_What is expected_
Find "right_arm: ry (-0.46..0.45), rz" and "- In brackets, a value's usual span" in the records below. Copy the lines holding them and every line between, exactly, and no others.
-------- Dataset entries --------
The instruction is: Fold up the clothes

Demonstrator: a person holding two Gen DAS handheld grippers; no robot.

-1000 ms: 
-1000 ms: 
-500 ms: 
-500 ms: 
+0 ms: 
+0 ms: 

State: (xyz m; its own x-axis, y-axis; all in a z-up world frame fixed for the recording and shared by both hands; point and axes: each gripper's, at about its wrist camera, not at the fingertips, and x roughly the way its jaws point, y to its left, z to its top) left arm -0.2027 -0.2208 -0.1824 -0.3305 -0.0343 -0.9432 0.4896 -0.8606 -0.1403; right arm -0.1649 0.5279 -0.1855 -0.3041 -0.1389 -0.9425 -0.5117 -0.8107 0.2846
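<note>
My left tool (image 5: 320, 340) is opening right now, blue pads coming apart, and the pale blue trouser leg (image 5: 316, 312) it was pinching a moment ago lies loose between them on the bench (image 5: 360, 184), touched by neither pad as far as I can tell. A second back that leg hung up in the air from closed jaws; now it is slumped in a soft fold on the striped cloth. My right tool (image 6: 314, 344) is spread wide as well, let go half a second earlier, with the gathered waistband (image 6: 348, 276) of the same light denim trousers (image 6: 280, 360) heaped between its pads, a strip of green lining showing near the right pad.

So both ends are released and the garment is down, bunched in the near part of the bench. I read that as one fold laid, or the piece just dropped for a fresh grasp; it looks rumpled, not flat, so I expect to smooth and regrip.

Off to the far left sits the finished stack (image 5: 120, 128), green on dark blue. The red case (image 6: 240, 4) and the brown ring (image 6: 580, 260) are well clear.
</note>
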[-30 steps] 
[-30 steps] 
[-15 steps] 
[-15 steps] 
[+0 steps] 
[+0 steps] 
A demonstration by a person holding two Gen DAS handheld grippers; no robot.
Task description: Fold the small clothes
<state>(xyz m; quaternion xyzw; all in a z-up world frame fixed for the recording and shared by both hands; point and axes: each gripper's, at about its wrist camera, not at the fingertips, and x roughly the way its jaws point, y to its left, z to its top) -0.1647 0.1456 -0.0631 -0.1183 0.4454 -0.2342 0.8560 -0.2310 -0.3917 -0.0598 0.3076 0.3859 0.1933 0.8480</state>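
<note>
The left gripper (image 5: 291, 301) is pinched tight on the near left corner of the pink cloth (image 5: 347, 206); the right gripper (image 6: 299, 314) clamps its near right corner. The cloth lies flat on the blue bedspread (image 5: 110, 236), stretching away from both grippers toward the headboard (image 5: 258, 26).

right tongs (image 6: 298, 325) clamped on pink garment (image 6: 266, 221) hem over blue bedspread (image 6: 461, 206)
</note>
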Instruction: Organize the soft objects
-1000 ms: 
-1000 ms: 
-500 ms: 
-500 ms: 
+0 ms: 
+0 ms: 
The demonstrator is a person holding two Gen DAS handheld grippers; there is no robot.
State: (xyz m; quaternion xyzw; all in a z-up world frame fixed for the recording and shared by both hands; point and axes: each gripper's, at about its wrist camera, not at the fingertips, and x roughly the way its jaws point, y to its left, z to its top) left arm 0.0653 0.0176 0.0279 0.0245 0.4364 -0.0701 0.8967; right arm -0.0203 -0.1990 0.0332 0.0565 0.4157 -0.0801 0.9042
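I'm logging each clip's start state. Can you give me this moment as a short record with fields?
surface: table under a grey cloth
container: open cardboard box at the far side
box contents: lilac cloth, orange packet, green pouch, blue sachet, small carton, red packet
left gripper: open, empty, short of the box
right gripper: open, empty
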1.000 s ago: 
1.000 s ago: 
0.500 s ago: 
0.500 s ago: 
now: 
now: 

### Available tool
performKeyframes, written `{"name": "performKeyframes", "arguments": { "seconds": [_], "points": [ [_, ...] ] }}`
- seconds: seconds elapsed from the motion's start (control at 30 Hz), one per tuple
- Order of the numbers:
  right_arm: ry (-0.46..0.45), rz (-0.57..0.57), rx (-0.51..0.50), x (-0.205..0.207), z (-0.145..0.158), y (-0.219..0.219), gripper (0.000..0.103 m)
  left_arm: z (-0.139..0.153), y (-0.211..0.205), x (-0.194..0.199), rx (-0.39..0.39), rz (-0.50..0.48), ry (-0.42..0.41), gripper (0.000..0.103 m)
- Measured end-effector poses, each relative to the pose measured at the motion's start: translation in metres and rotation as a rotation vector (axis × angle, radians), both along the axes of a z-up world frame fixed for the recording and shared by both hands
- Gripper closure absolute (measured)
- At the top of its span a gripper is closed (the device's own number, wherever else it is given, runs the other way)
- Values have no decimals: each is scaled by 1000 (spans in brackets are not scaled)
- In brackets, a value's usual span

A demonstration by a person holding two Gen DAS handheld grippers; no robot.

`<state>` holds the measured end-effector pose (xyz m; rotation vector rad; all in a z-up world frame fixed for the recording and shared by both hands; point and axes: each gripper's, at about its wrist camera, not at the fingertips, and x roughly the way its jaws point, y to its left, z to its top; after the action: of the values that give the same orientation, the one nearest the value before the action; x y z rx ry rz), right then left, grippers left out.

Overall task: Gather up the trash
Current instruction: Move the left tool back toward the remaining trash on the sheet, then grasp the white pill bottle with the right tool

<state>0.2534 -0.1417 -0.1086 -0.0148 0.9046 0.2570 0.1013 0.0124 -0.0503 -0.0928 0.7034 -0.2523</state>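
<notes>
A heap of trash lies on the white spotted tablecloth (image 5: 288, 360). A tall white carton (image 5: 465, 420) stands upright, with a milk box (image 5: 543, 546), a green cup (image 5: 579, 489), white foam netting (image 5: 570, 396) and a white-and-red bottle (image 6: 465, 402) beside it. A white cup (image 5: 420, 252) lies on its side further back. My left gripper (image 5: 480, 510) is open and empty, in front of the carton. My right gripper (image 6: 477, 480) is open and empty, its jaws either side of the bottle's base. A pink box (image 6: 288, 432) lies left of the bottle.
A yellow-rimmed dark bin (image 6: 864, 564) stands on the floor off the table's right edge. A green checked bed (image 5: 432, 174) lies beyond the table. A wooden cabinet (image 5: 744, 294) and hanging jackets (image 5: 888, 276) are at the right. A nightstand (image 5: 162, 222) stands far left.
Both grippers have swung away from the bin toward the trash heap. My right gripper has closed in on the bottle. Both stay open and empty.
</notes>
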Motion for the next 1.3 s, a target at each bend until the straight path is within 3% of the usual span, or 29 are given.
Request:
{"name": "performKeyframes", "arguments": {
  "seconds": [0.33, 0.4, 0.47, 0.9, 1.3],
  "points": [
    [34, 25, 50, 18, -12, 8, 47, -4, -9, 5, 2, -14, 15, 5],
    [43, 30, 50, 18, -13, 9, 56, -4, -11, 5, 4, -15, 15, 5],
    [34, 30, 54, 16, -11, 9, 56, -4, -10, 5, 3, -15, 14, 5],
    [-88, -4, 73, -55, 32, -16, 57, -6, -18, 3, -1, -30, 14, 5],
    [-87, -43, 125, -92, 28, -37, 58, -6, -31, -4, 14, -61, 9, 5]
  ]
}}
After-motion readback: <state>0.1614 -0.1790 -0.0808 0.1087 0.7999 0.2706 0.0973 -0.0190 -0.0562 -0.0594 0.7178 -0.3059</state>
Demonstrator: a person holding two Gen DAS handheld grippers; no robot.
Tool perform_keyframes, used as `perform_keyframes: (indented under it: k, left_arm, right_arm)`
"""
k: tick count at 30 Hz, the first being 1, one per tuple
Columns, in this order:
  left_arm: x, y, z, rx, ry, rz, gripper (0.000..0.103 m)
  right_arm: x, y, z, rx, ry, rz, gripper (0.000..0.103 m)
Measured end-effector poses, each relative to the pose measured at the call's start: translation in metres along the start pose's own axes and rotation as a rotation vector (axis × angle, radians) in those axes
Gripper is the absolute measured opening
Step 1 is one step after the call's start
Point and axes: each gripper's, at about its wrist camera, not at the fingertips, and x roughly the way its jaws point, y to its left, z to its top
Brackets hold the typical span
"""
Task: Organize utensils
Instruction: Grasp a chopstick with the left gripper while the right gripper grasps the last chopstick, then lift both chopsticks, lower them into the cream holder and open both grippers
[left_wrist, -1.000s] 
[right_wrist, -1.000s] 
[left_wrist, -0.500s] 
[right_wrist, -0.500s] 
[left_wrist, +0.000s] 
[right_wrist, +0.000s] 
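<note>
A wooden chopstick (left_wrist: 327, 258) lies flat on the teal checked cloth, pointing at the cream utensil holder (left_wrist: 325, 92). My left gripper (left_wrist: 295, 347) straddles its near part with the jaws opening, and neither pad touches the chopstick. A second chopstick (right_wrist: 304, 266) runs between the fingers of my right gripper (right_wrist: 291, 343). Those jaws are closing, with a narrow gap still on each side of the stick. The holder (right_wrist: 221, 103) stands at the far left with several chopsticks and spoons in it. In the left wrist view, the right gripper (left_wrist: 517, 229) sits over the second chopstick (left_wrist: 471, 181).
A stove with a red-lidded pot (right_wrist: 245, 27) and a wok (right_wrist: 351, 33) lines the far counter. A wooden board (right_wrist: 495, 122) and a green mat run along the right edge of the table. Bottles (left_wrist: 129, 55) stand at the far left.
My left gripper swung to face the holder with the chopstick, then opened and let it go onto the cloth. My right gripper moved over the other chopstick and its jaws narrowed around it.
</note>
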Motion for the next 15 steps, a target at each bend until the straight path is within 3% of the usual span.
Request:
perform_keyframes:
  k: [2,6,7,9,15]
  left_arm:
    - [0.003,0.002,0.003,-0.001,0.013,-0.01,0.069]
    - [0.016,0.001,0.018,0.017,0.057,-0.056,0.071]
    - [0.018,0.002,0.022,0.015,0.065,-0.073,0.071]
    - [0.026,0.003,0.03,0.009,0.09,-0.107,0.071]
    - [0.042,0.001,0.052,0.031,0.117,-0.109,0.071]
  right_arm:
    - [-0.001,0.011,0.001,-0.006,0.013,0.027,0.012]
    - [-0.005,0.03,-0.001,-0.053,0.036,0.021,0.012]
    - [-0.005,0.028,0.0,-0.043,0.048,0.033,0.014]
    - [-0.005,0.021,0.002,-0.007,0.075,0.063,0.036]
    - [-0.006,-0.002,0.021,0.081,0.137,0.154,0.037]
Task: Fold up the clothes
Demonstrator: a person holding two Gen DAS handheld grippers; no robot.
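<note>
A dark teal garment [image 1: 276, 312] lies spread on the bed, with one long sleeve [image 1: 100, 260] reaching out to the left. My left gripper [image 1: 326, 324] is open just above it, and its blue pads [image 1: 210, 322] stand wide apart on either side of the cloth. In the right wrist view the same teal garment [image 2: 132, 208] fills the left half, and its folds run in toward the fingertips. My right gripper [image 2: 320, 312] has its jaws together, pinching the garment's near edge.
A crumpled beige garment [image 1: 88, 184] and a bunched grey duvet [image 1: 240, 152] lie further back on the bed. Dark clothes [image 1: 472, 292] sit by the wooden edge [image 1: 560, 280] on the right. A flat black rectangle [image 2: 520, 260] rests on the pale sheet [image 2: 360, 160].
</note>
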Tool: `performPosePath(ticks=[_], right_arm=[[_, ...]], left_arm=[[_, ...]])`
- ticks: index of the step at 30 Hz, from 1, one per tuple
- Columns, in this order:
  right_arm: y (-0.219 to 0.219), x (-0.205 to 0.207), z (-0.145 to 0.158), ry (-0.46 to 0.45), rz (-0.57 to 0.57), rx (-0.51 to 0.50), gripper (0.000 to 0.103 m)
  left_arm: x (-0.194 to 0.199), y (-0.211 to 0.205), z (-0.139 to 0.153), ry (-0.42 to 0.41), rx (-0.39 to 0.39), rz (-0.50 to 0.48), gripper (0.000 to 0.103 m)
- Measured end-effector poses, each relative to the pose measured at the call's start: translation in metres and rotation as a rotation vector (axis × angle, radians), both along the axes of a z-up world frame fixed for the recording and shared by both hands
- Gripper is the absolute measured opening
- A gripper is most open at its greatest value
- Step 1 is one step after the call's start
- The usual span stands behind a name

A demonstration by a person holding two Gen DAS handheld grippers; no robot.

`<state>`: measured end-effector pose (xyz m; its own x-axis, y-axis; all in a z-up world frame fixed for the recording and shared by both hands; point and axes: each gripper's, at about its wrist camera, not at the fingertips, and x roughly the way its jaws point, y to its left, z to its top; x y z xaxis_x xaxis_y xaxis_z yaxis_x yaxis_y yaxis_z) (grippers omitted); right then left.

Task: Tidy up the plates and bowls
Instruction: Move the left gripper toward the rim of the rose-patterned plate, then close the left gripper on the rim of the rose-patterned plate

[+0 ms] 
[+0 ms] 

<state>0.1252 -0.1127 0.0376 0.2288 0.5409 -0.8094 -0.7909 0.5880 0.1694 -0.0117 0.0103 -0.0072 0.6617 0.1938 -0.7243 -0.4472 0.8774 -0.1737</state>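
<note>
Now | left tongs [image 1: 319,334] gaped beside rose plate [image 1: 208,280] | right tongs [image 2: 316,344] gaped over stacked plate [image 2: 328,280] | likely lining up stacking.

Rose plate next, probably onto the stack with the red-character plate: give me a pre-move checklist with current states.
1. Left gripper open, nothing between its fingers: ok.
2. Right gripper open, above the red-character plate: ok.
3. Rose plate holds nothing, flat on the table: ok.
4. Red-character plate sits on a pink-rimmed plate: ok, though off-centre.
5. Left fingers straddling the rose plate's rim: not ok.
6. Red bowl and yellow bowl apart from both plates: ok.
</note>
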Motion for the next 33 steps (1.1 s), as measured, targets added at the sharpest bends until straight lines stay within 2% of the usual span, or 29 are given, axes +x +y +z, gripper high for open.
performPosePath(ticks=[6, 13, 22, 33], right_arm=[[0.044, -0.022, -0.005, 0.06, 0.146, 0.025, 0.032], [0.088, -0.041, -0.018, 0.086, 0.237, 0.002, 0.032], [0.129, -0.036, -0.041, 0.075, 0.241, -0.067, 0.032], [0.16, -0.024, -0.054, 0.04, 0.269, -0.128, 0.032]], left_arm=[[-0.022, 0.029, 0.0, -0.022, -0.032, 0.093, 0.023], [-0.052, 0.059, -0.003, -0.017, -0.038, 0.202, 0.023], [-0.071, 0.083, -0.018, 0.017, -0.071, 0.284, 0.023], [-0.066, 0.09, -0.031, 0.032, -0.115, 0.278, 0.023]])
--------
_Your solution_
  right_arm: ry (-0.46..0.45), rz (-0.57..0.57), rx (-0.51..0.50), x (-0.205..0.207), z (-0.145..0.158), y (-0.219..0.219), gripper (0.000..0.103 m)
  left_arm: z (-0.139..0.153), y (-0.211..0.205), x (-0.194..0.199), rx (-0.39..0.39), rz (-0.50..0.48), ry (-0.42..0.41), gripper (0.000..0.103 m)
- Measured end-effector poses, each relative to the pose measured at the motion's start: translation in metres and rotation as a rotation vector (axis × angle, radians), both along the axes of a z-up world frame fixed for the recording and shared by both hands
- Gripper closure absolute (measured)
- At the top of its span a gripper is closed (the device's own number, wherever else it is given, runs the other way)
- Values have no decimals: each is scaled by 1000 (spans in brackets are not scaled)
- In brackets, a value's usual span

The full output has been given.